The answer must consist only of the lines from the line with "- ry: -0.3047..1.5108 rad" to the line with "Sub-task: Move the", both included, exactly as they stand below.

[[ THE INPUT, beginning ]]

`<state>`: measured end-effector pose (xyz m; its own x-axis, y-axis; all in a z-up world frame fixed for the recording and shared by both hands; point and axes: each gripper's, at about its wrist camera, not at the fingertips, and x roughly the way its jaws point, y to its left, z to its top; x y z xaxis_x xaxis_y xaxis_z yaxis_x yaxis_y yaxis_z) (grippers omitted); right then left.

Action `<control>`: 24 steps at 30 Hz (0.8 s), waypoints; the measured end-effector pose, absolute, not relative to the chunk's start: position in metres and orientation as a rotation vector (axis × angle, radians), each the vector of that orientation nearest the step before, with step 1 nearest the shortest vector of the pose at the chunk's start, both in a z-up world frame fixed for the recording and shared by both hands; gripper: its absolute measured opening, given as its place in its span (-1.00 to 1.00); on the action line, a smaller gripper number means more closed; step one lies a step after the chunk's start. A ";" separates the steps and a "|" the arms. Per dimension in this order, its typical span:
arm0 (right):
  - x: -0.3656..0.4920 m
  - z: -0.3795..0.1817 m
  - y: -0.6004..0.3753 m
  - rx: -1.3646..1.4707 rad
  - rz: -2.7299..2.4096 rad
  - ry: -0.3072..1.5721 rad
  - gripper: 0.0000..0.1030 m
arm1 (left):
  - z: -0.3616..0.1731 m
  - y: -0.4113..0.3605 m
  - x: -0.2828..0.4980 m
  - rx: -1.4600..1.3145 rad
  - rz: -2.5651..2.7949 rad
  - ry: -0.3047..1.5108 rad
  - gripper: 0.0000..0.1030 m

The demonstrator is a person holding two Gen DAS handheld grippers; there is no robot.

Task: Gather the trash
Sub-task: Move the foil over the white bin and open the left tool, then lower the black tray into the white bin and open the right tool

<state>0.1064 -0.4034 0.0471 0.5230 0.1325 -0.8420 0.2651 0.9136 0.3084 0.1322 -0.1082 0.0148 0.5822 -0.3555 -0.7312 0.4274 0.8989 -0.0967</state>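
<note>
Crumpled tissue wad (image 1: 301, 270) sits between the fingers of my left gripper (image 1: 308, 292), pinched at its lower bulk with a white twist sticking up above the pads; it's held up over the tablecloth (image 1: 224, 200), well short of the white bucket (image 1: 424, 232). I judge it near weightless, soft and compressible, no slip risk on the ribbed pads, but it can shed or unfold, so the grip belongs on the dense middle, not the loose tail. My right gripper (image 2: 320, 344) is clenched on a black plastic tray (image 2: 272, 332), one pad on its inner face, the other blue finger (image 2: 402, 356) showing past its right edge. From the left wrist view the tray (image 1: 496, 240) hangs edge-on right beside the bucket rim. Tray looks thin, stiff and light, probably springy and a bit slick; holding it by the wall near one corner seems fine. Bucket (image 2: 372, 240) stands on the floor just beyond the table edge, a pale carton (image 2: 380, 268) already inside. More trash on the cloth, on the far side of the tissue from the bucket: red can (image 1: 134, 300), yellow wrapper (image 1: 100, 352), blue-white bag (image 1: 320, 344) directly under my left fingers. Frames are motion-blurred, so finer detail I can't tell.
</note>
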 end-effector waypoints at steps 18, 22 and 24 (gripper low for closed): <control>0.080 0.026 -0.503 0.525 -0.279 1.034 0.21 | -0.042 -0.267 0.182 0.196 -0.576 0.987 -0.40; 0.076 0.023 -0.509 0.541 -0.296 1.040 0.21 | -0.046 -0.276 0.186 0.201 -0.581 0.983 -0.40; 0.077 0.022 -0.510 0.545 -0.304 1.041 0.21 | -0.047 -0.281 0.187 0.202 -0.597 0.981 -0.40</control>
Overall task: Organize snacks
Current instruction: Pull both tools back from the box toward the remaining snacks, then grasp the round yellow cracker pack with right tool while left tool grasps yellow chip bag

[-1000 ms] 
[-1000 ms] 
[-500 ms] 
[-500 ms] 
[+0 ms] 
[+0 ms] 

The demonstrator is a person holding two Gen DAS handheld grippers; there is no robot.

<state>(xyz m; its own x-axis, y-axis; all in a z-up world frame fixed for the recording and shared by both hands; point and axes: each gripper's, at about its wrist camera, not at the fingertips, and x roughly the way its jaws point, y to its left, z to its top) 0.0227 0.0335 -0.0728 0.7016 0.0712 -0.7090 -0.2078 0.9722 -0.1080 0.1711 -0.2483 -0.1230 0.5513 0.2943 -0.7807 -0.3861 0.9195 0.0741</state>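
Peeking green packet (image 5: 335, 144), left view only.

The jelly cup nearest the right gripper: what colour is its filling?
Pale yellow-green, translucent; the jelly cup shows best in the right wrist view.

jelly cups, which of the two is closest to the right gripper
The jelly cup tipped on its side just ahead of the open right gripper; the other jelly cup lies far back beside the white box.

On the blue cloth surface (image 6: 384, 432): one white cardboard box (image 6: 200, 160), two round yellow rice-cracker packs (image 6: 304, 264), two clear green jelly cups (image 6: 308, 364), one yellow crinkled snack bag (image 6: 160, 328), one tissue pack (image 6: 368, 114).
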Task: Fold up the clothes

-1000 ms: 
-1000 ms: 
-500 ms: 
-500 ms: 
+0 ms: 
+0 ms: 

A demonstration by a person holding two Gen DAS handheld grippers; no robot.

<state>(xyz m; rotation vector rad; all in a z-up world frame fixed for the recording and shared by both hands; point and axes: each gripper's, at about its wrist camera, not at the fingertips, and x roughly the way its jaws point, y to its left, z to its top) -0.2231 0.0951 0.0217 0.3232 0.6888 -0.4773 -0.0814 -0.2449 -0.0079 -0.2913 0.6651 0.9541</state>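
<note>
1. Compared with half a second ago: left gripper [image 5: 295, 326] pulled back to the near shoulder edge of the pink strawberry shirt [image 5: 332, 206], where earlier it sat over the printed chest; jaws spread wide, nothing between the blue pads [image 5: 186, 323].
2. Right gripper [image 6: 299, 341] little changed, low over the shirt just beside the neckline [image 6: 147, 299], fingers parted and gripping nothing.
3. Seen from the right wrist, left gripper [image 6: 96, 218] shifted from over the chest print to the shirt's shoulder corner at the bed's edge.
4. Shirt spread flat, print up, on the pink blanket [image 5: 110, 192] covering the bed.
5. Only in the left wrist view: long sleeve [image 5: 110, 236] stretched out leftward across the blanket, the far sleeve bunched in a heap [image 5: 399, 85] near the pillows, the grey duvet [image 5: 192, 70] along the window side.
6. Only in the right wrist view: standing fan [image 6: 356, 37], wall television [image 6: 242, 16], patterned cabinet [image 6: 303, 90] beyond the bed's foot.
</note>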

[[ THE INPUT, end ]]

**WRITTEN RESPONSE:**
  - ry: -0.3047..1.5108 rad
  - gripper: 0.0000..0.1030 m

The demonstrator is a person holding two Gen DAS handheld grippers; there is no robot.

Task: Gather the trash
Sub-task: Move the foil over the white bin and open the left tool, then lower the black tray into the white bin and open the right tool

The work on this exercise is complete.